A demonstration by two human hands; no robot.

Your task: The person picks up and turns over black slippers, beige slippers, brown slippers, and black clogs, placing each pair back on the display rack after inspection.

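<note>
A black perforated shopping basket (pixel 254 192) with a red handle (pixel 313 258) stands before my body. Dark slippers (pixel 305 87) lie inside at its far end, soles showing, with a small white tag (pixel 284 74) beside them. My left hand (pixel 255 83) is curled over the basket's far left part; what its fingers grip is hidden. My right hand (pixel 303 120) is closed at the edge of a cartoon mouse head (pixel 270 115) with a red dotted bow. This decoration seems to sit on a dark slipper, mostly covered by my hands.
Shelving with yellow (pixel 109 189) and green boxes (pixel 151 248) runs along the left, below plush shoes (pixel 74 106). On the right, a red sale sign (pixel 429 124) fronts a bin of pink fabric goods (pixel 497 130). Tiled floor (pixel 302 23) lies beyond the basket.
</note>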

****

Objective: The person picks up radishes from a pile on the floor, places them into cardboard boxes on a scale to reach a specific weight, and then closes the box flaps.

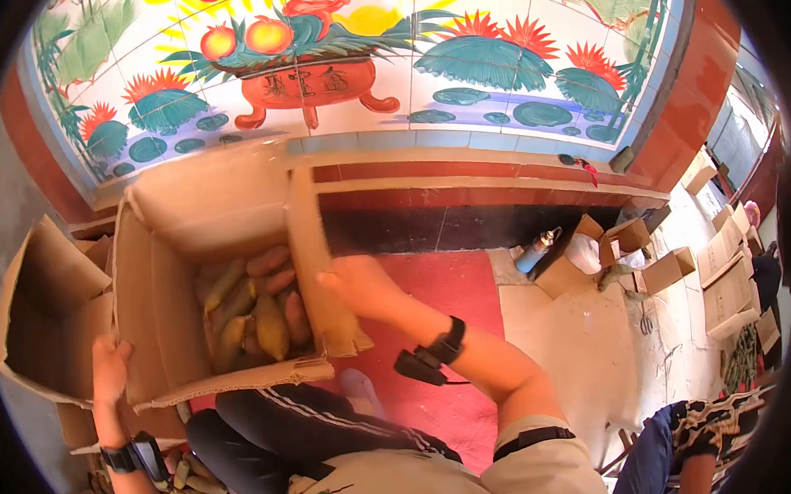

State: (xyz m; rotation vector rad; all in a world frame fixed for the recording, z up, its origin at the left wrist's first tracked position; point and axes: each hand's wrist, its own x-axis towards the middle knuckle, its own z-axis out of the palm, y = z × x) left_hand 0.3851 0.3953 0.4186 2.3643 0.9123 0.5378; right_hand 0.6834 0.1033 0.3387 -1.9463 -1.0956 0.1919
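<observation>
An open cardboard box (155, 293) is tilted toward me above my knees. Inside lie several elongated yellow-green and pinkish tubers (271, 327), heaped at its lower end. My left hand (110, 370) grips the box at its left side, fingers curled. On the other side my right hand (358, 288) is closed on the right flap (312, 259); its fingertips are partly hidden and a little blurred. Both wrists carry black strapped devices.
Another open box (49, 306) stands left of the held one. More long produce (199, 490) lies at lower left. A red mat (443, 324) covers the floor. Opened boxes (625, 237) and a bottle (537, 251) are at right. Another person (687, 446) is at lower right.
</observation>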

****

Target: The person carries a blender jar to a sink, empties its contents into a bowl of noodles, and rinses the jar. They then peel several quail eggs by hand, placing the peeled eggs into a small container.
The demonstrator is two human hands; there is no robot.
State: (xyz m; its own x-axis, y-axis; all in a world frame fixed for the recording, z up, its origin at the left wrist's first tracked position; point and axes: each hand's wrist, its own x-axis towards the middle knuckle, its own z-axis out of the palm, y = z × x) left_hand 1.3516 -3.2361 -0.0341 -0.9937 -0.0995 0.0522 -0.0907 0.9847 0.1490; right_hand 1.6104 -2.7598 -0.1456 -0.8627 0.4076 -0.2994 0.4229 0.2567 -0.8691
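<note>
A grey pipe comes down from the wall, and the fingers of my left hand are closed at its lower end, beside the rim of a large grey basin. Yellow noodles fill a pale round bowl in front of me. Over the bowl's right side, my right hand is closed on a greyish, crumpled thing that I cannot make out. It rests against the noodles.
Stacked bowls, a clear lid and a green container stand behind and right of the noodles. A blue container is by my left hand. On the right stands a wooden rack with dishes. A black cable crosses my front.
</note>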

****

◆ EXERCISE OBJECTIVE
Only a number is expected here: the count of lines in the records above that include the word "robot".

◆ PROBLEM SOLUTION
2